══ GIVEN DATA
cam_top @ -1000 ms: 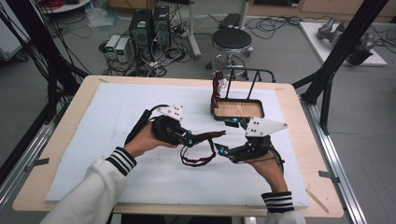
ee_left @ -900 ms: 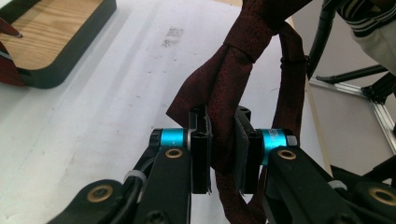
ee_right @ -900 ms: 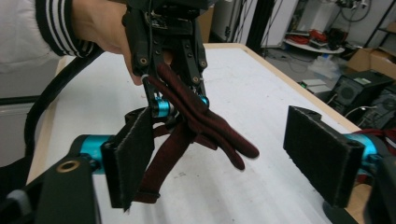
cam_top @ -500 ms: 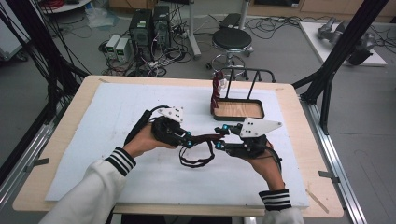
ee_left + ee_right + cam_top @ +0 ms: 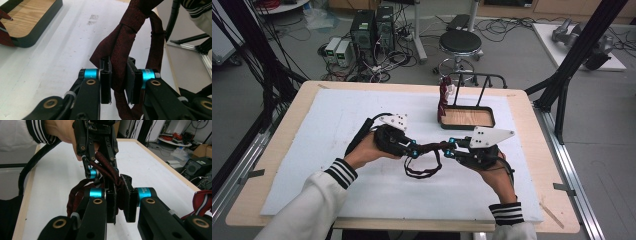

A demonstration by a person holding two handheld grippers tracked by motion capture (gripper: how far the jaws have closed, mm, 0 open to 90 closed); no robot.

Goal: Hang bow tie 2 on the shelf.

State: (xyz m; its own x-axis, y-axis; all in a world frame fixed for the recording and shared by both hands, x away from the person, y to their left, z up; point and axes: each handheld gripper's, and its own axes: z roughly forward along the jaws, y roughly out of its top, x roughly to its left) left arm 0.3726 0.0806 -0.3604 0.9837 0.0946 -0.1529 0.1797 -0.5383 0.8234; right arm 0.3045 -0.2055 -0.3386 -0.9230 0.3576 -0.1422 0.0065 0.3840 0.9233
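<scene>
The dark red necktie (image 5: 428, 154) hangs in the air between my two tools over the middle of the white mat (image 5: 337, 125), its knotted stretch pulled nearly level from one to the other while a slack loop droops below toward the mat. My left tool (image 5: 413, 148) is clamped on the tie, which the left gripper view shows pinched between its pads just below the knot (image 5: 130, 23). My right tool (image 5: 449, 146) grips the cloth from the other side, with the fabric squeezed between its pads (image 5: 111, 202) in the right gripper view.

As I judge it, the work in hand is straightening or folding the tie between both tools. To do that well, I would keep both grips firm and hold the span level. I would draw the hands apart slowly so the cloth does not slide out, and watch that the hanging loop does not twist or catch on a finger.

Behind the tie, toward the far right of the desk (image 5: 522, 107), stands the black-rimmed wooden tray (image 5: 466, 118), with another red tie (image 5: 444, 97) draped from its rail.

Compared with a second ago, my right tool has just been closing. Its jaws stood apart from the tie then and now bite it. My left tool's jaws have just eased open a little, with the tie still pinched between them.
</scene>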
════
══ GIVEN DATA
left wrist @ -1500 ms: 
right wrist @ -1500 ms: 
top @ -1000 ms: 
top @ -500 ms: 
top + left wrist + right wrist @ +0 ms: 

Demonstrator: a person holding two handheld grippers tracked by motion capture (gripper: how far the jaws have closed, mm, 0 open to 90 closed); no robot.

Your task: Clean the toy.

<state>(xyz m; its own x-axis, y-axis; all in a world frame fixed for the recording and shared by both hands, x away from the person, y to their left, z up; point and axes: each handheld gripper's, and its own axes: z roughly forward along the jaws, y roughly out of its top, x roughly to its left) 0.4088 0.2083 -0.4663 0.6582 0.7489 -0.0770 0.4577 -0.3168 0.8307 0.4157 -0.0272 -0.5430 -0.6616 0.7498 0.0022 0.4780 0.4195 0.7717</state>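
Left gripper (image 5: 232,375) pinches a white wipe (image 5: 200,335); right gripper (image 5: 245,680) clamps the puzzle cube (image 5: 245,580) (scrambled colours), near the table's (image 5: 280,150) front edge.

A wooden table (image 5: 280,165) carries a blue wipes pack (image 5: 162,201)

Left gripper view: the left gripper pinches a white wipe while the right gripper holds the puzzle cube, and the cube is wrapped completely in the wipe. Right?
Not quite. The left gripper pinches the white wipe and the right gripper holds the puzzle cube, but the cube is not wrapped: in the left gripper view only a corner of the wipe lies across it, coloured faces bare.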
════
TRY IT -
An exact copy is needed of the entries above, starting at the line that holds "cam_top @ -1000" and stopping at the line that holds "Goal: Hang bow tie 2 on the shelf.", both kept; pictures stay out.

ANSWER TO THIS TASK -
cam_top @ -1000 ms: 
ee_left @ -900 ms: 
ee_right @ -900 ms: 
cam_top @ -500 ms: 
ee_left + ee_right + cam_top @ +0 ms: 

A demonstration by a person holding two handheld grippers tracked by motion capture (gripper: how far the jaws have closed, mm, 0 open to 90 closed); no robot.

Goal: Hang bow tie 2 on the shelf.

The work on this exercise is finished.